Begriffe wie "Heimat", "Scholle", "Rasse", "Mannhaftigkeit", "Volk", "Stamm" prägten schon früh sein Vokabular: Eine im Dritten Reich fragwürdige Karriere machte vor allem der von Conrad behauptete Zusammenhang von "Blut" und "Boden", also von "Rasse" und "Heimatverbundenheit", in der Kunst: "Im Geheimnis des Blutes und des Bodens ruht das Geheimnis der Kunst. Schwindet einer Zeit der Sinn für dies Geheimnis, so verflacht auch ihre Kunst." (Conrad, Von Emile Zola bis Gerhart Hauptmann, S. 4) Von Belang sei nur, ob "wir rassige, blut- und heimatechte, wurzel- und bodenständige Eigenpersönlichkeiten haben".
Die von ihm anvisierte moderne deutsche Literatur sollte nicht nur den Anschluss finden an die neuen Entwicklungen in den europäischen Nachbarländern.
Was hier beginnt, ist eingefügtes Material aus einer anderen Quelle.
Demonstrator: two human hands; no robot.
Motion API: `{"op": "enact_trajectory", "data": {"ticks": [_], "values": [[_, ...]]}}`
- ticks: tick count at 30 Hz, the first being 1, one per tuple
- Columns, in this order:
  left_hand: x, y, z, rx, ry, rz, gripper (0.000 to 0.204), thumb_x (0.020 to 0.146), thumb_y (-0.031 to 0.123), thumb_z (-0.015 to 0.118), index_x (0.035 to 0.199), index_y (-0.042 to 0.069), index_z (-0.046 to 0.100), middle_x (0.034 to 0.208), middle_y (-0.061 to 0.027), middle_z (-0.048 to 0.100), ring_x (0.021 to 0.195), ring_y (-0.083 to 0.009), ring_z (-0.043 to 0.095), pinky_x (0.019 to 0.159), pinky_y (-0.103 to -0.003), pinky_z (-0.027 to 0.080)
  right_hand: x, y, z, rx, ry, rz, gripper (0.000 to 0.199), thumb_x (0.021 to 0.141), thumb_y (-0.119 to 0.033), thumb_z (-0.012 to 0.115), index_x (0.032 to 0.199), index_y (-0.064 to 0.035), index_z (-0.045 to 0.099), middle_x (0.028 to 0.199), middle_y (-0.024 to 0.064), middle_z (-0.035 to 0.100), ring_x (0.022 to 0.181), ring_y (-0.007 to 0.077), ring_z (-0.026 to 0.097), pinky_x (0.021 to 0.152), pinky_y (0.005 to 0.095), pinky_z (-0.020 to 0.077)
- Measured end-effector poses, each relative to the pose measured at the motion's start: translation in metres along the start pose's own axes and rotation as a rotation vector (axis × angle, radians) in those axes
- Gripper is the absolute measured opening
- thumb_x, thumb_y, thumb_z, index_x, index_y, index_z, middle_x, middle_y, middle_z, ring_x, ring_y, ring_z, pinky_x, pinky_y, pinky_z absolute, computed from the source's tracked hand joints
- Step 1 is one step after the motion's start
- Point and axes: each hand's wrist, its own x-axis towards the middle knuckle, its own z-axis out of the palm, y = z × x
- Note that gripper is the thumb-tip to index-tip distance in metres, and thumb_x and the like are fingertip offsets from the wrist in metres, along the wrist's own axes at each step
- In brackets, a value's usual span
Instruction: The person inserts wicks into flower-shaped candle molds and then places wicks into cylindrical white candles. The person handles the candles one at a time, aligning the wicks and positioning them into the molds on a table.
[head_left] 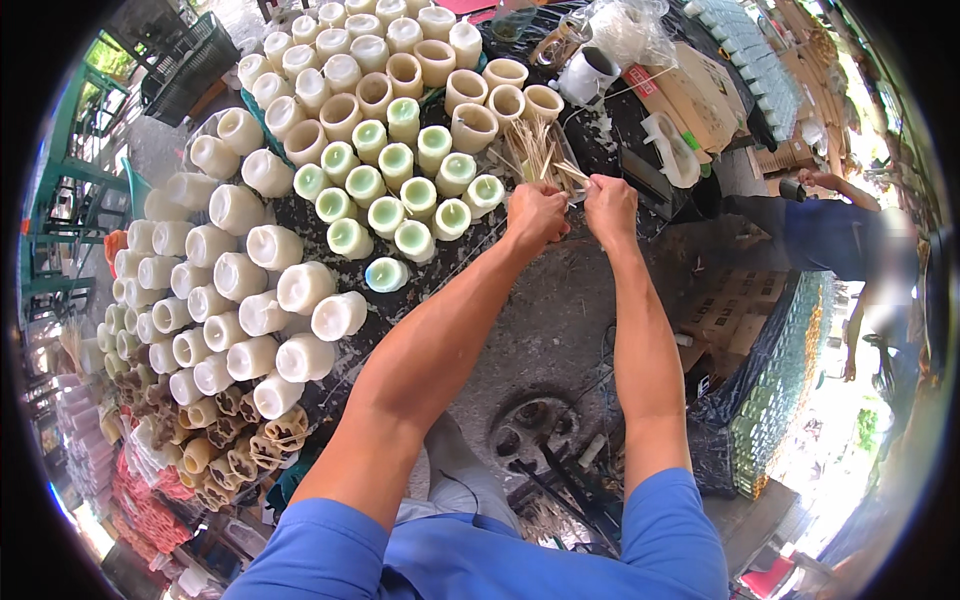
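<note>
Both my arms reach out to the far edge of the dark table. My left hand (538,213) is closed just in front of a bundle of thin pale straw-like strips (535,148); what its fingers hold is hidden. Close to its right, my right hand (610,207) pinches a few pale strips (574,173) that stick out toward the bundle. Left of my hands stand several green-filled pillar candles (417,192) with wicks. A candle with a blue-green top (386,274) sits nearest the table's edge.
White candles (305,288) crowd the left; hollow wax shells (473,127) stand behind the green ones. A white jug (588,75) and cardboard (705,95) lie at back right. Another person (830,235) is at the right. A wheeled metal base (535,425) stands on the floor below.
</note>
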Motion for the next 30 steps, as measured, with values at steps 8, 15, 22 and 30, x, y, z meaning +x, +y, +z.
{"op": "enact_trajectory", "data": {"ticks": [8, 15, 22, 30], "values": [[0.018, -0.017, 0.018, -0.626, -0.168, -0.121, 0.024, 0.112, 0.026, 0.064, 0.112, 0.003, 0.07, 0.096, -0.0073, 0.071, 0.071, -0.0183, 0.069, 0.066, -0.033, 0.06, -0.03, -0.009, 0.011, 0.523, -0.093, 0.324, 0.022, 0.097, -0.015, 0.074, 0.105, 0.0053, 0.081, 0.087, 0.0244, 0.079, 0.081, 0.0309, 0.082, 0.073, 0.042, 0.0613], [0.018, -0.025, 0.011, -0.673, -0.107, -0.118, 0.008, 0.109, 0.011, 0.064, 0.109, 0.003, 0.067, 0.102, -0.011, 0.074, 0.091, -0.0236, 0.075, 0.08, -0.043, 0.064, -0.032, 0.007, 0.032, 0.789, -0.048, 0.424, 0.023, 0.098, -0.01, 0.074, 0.109, 0.0095, 0.08, 0.091, 0.0152, 0.081, 0.074, 0.0171, 0.075, 0.068, 0.0331, 0.0599], [0.012, -0.018, 0.001, -0.591, -0.125, -0.119, 0.009, 0.109, 0.003, 0.057, 0.112, -0.002, 0.063, 0.105, -0.0177, 0.073, 0.095, -0.0306, 0.076, 0.085, -0.048, 0.067, -0.044, -0.004, 0.024, 0.8, 0.0, 0.44, 0.022, 0.101, -0.008, 0.072, 0.112, 0.0089, 0.079, 0.084, 0.0095, 0.078, 0.07, 0.0136, 0.071, 0.062, 0.0313, 0.0584], [0.003, -0.018, -0.018, -0.52, -0.226, -0.106, 0.018, 0.112, 0.006, 0.051, 0.128, -0.001, 0.056, 0.108, -0.0146, 0.07, 0.096, -0.0288, 0.074, 0.089, -0.046, 0.066, -0.043, -0.012, 0.013, 0.756, 0.02, 0.49, 0.025, 0.108, -0.015, 0.066, 0.111, 0.0074, 0.077, 0.084, 0.0059, 0.075, 0.067, 0.0101, 0.066, 0.059, 0.0282, 0.054]]}}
Sie sollte auch genuiner Ausdruck des "deutschen Volkstums", des "deutschen Wesens" sein: "Ein deutscher Roman, der was Rechtes sein will, muß das Deutschtum aus allen Poren atmen; er muß strotzen und zucken und glühen von dem Leben, das der Verfasser mitten in seinem Volke selbst mit durchgelebt und mit durchempfunden hat, so daß er uns mit dem Buche zugleich ein Stück seiner eigenen heißen Seele darbietet."
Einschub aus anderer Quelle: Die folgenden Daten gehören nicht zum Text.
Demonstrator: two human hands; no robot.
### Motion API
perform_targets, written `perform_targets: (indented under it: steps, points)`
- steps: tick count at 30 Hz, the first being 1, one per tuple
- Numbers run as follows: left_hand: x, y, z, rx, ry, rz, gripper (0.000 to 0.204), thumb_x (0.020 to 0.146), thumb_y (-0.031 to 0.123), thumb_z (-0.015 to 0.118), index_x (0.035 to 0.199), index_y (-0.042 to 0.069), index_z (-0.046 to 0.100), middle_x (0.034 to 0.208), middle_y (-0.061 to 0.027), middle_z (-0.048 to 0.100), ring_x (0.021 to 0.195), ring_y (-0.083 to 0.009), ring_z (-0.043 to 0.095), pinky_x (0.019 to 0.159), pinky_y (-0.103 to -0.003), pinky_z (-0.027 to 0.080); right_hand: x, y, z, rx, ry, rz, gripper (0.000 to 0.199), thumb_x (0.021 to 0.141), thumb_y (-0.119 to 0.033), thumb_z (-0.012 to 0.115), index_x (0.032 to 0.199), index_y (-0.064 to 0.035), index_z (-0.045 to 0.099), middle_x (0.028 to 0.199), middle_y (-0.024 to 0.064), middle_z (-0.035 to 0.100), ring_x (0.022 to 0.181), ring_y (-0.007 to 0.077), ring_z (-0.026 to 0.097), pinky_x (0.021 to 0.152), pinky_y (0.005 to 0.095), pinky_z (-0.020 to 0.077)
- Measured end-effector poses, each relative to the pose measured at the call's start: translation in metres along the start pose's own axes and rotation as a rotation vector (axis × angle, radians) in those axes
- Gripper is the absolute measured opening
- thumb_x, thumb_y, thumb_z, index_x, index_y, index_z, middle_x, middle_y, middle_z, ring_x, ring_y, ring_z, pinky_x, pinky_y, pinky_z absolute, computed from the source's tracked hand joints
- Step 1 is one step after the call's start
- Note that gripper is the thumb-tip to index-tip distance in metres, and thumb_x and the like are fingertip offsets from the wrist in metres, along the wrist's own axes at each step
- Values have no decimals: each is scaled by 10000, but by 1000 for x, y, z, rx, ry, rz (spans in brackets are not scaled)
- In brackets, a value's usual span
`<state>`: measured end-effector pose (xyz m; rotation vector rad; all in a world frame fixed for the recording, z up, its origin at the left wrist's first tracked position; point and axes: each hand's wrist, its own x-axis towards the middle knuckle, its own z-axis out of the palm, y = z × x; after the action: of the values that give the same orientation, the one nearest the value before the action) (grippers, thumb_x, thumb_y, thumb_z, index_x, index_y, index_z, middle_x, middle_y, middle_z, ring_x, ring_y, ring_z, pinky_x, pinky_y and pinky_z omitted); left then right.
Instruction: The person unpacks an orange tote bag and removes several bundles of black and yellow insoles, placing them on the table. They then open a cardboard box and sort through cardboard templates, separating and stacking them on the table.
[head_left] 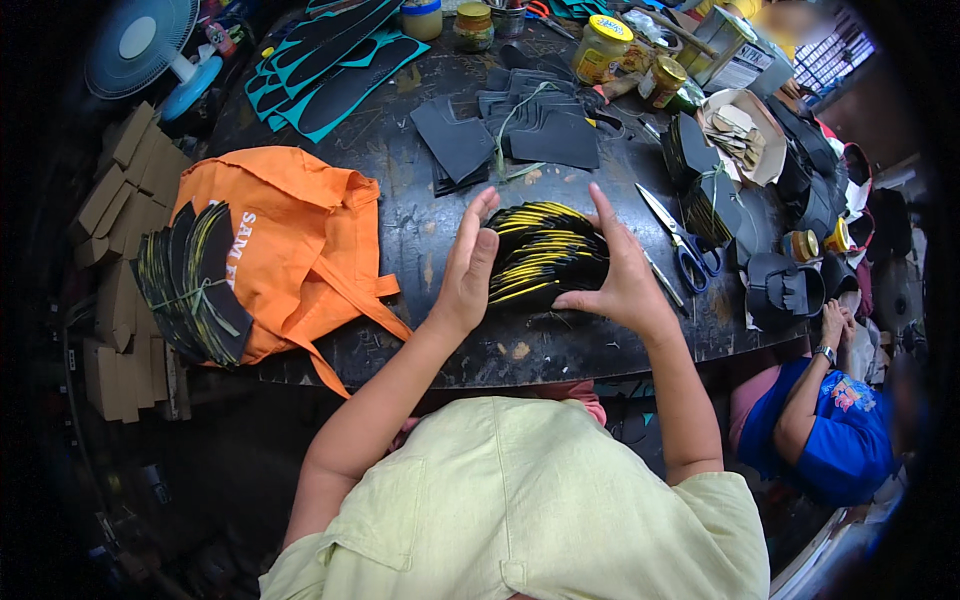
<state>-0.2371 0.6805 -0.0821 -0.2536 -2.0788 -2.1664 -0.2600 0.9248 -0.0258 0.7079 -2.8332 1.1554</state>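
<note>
A pile of black cut pieces with yellow edges (540, 260) lies on the dark worktable in front of me, its layers fanned. Along its left side stands my left hand (468, 268), fingers stretched upward. My right hand (630, 275) is at the right side, fingers and thumb spread wide, the thumb at the pile's near edge. Both hands frame the pile; whether they press on it I cannot tell. Just beyond are stacks of black flat pieces (555, 138) with a pale green tie strip (502, 150) over them. Blue-handled scissors (690, 250) lie to the right.
An orange cloth bag (300, 230) on the left bears a tied bundle of black and yellow pieces (190, 285). Several jars, including a yellow-lidded one (603, 50), stand at the back. A box of small pieces (745, 135) is at right, where a person in blue (830, 430) sits.
</note>
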Motion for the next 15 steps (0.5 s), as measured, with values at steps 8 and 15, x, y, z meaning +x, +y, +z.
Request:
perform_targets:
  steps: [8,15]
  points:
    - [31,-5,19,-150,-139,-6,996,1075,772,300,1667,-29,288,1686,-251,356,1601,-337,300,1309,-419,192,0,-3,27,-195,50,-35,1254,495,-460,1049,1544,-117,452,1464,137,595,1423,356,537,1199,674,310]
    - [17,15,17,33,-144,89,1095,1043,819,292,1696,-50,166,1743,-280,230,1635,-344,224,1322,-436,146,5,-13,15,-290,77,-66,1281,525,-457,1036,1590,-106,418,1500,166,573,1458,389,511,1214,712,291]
Welche Bedeutung gerade Werte wie Heimatverbundenheit bzw. Volkstümlichkeit in der literaturkritischen Praxis [Link] hatten, zeigt Conrads Lob für Fontane: Berlin, so Conrad, könne stolz auf seinen Fontane blicken, "der als Mann wie als Künstler nicht in klassischen Lüften und kosmopolitischen Nebeln schwebt, sondern in der festesten Wirklichkeit der Heimat und ihres Geistes steht und so ein Mehrer, Erklärer und Verklärer dieses Heimatsgeistes selbst geworden ist." (Die Gesellschaft, 6. Jg. 1890, S. 418) Dagegen fällt Conrad im selben Artikel anlässlich der Münchner "Lingg-Feier" ein vernichtendes Urteil über diesen seiner Heimat entfremdeten Dichter: "auf dem Boden des Gegenwärtigen, des Wirklichen, des Heimatlichen ist der Dichter Lingg so gut wie nie gestanden und mit dem entwickelungsträchtigen Geiste seines Volkes, mit der lebendigen Sonderart seines Stammes ist er nie zu unlöslicher Herzens- und Geistes- und Kampfesgemeinschaft zusammengewachsen."